Write the data below out in full, exactly as it stands.

§ §

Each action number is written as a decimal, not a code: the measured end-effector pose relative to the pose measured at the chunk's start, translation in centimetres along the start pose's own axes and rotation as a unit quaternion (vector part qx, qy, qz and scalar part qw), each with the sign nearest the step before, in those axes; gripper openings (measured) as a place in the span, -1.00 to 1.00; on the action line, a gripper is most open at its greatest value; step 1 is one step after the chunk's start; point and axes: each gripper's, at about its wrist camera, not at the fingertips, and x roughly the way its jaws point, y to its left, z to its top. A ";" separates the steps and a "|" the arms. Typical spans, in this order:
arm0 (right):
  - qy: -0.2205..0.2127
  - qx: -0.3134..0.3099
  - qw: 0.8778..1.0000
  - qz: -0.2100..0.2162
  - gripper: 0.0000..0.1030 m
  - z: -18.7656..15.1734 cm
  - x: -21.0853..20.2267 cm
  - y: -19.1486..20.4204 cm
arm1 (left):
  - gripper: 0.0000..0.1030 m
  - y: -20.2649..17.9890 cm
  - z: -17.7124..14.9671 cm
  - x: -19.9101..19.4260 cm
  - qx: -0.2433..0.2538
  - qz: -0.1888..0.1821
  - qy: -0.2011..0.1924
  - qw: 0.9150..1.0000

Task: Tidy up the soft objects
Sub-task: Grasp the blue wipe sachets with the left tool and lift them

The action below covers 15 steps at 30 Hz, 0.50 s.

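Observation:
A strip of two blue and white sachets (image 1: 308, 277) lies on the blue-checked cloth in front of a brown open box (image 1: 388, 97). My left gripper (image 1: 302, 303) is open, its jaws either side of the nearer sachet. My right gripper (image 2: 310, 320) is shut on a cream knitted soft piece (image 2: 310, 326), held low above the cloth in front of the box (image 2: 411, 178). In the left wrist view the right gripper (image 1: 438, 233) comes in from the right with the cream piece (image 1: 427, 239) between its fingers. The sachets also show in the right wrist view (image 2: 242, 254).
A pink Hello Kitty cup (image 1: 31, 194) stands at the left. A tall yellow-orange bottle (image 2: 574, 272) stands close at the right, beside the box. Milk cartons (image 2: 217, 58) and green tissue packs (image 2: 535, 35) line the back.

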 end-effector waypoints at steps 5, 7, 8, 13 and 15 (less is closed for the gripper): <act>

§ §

EXERCISE RESULT>
Each action number is written as a decimal, not a code: the measured end-effector pose relative to the pose measured at the chunk's start, translation in centimetres along the start pose's own axes and rotation as a unit quaternion (vector part qx, qy, qz and scalar part qw), each with the sign nearest the step before, in those axes; gripper openings (measured) as a place in the span, -1.00 to 1.00; on the action line, a gripper is most open at its greatest value; step 1 is one step after the chunk's start; point and axes: each gripper's, at about its wrist camera, not at the fingertips, and x roughly the way its jaws point, y to its left, z to its top. A ";" separates the steps and a "|" the arms. Typical spans, in this order:
arm0 (right):
  - qy: -0.2205..0.2127
  - qx: -0.3134..0.3099
  - qw: 0.8778..1.0000
  - qz: -0.2100..0.2162
  - gripper: 0.0000..0.1030 m
  - z: -18.7656..15.1734 cm
  - x: -21.0853..20.2267 cm
  - y: -19.1486..20.4204 cm
arm1 (left):
  - gripper: 0.0000..0.1030 m
  - y: -20.2649..17.9890 cm
  - z: -17.7124..14.9671 cm
  - x: -19.9101..19.4260 cm
  - qx: -0.2433..0.2538
  - qz: -0.1888..0.1821
  - qy: -0.2011..0.1924
  - qw: 0.9150..1.0000

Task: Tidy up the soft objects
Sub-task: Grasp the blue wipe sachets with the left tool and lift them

The action below covers 15 steps at 30 Hz, 0.50 s.

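Observation:
A strip of two blue and white sachets (image 1: 308, 277) lies on the blue-checked cloth in front of a brown open box (image 1: 388, 97). My left gripper (image 1: 302, 303) is open, its jaws either side of the nearer sachet. My right gripper (image 2: 310, 320) is shut on a cream knitted soft piece (image 2: 310, 326), held low above the cloth in front of the box (image 2: 411, 178). In the left wrist view the right gripper (image 1: 438, 233) comes in from the right with the cream piece (image 1: 427, 239) between its fingers. The sachets also show in the right wrist view (image 2: 242, 254).
A pink Hello Kitty cup (image 1: 31, 194) stands at the left. A tall yellow-orange bottle (image 2: 574, 272) stands close at the right, beside the box. Milk cartons (image 2: 217, 58) and green tissue packs (image 2: 535, 35) line the back.
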
 end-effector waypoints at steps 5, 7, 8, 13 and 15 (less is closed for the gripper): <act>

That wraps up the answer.